Por un lado, el Ayuntamiento convocó a escritoras y escritores originarios o residentes de este municipio a participar en el Programa Editorial de Publicaciones 2026, “con el propósito de impulsar la investigación, la creación y fortalecer la vida cultural de la comunidad”, y, por otro, establece que los autores de las obras seleccionadas “autorizarán la cesión de los derechos correspondientes de la obra al Ayuntamiento de Xalapa hasta la salida de la presente administración“, lo que resulta contradictorio. 

¿Para qué quiere el ayuntamiento que los autores le cedan los derechos de las obras seleccionadas?  Lo que necesita es que lo autoricen a publicar un determinado número de ejemplares impresos o a comercializar un determinado número de copias en versión digital; incluso puede pedir que se le autorice a hacer audiolibros, pero no necesita que le cedan TODOS los derechos durante el tiempo que le queda a  la administración encabezada por Daniela Griego. 

El Programa editorial no tiene carácter lucrativo, pero impone condiciones “leoninas”, es decir abusivas, a los autores, impidiéndoles aprovechar otras oportunidades que se les pusieran presentar. 

En cambio, el Fondo Editorial del Municipio de Querétaro, en una convocatoria reciente, únicamente requiere que los concursantes otorguen su autorización para realizar “la reproducción, distribución y comunicación pública de la obra seleccionada, así como para crear y divulgar obras derivadas.” Y aclara que esa autorización “surte efecto, siempre y cuando se tenga por único y exclusivo propósito, la promoción y difusión de la cultura, y que no se persiga ningún fin comercial, por lo que no se trata de una transmisión de derechos patrimoniales”, y “el autor conserva los derechos patrimoniales de la obra.” 

Aunque sus publicaciones no tienen carácter lucrativo, el Ayuntamiento de Xaslapa les imponen a los escritores e intelectuales un contrato similar a los de cualquier empresa editorial, obligándolos a ceder los derechos durante unos tres años, de modo que ya no pueden contratar otras ediciones. 

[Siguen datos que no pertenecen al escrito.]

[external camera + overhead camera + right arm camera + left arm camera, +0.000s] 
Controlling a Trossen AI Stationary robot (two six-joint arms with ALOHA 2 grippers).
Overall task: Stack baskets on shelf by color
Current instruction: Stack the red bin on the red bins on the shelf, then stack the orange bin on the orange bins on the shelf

Lo peor de todo, es que otras dependencias e instituciones hacen lo mismo, y urge reflexionar al respecto y hacer los ajustes necesarios. 

Hace años, el IVEC me reeditó Versiones, y, siguiendo el consejo del abogado de la SOGEM, le pedí al jefe del jurídico que se modificara el contrato para que yo conservara los derechos, y él accedió. 

Pensé que en adelante todos los contratos se harían de conformidad con ese modelo, pero me temo que no fue así.